The task:
Wherever the string "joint" appears in a line of the listing below, report that line.

Collected material:

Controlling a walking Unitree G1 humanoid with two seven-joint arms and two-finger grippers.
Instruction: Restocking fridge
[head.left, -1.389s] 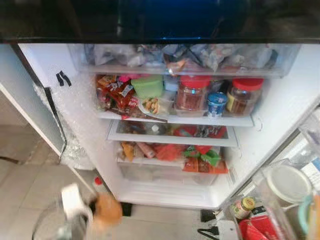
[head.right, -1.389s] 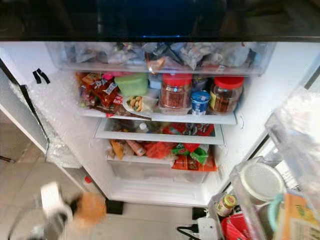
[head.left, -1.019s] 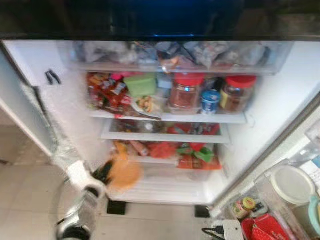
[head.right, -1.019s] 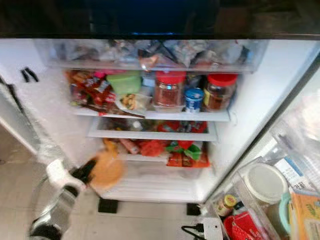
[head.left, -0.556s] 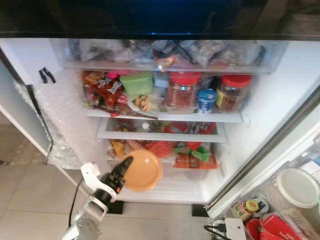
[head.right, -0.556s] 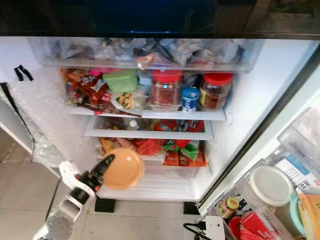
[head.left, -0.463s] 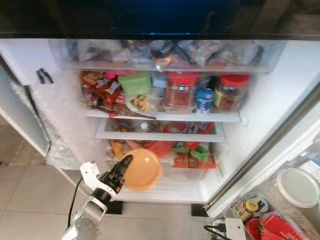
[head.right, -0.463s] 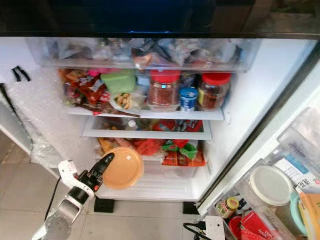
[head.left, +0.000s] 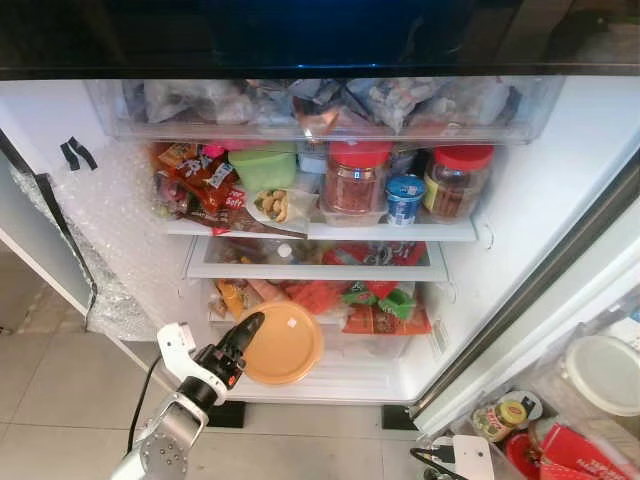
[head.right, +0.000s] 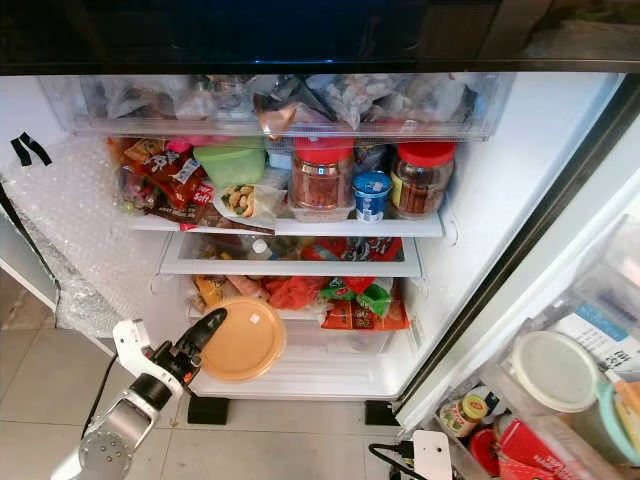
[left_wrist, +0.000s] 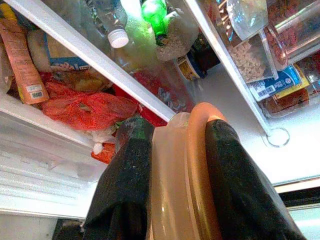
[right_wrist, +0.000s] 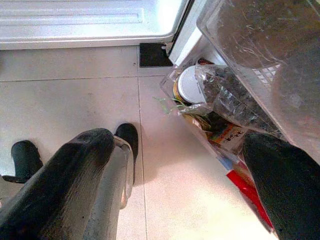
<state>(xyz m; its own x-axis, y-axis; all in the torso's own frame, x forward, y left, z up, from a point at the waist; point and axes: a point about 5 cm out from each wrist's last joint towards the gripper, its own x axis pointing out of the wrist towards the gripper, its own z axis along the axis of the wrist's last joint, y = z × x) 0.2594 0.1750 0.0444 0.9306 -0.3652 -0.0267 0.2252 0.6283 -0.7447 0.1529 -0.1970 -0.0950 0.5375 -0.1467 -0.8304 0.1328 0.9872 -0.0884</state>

Task output:
Controlling a walking Unitree G1 humanoid with two seven-joint arms and two-finger grippers.
<state>(xyz m; its own x-axis, y-axis; all in the torso's own frame, x forward, y left, z up, from a point at the waist; point and axes: a point about 5 cm out from each wrist's last joint towards the gripper, its own x axis pointing out of the wrist towards the gripper, its own z axis along the axis of the wrist's last joint, y = z × x) 0.2594 0.1750 0.0444 0.9306 -0.3652 -0.0267 0.2252 0.6283 -0.7447 0.1529 -0.1970 -0.0950 0.5375 -0.1467 -0.8304 0.1328 0.9872 -0.0884</state>

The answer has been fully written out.